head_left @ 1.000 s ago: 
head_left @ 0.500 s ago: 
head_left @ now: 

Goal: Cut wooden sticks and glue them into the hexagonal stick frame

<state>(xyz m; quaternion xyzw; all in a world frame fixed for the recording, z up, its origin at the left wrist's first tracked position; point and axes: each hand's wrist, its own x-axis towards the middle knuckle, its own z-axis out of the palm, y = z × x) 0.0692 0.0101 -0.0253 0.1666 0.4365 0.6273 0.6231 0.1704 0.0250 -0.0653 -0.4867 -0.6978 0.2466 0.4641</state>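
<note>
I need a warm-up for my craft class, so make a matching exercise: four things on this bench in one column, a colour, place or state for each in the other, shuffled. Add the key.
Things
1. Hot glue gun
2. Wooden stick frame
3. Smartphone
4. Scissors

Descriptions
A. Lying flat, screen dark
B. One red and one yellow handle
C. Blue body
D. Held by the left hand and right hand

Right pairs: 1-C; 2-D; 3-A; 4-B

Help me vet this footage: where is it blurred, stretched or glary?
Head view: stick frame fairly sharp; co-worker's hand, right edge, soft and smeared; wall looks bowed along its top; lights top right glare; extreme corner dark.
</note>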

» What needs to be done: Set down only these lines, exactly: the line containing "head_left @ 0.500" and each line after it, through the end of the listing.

» Answer to the exercise:
head_left @ 0.500 s ago: 
head_left @ now: 

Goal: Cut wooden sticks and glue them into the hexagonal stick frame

<state>(xyz m; quaternion xyzw; all in a world frame fixed for the recording, z up, its origin at the left wrist's first tracked position; point and axes: each hand's wrist, its own x-axis towards the middle knuckle, its own z-axis out of the palm, y = z × x) 0.0692 0.0101 -0.0253 0.1666 0.4365 0.6273 0.6231 0.1704 0.0250 -0.0653 -0.4867 -0.6978 0.2466 0.4641</state>
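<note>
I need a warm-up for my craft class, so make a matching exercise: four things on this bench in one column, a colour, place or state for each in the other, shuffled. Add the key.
Things
1. Hot glue gun
2. Wooden stick frame
3. Smartphone
4. Scissors

Descriptions
A. Lying flat, screen dark
B. One red and one yellow handle
C. Blue body
D. Held by the left hand and right hand

Right pairs: 1-C; 2-D; 3-A; 4-B

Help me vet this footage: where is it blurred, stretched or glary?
Head view: stick frame fairly sharp; co-worker's hand, right edge, soft and smeared; wall looks bowed along its top; lights top right glare; extreme corner dark.
</note>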

This is the complete output.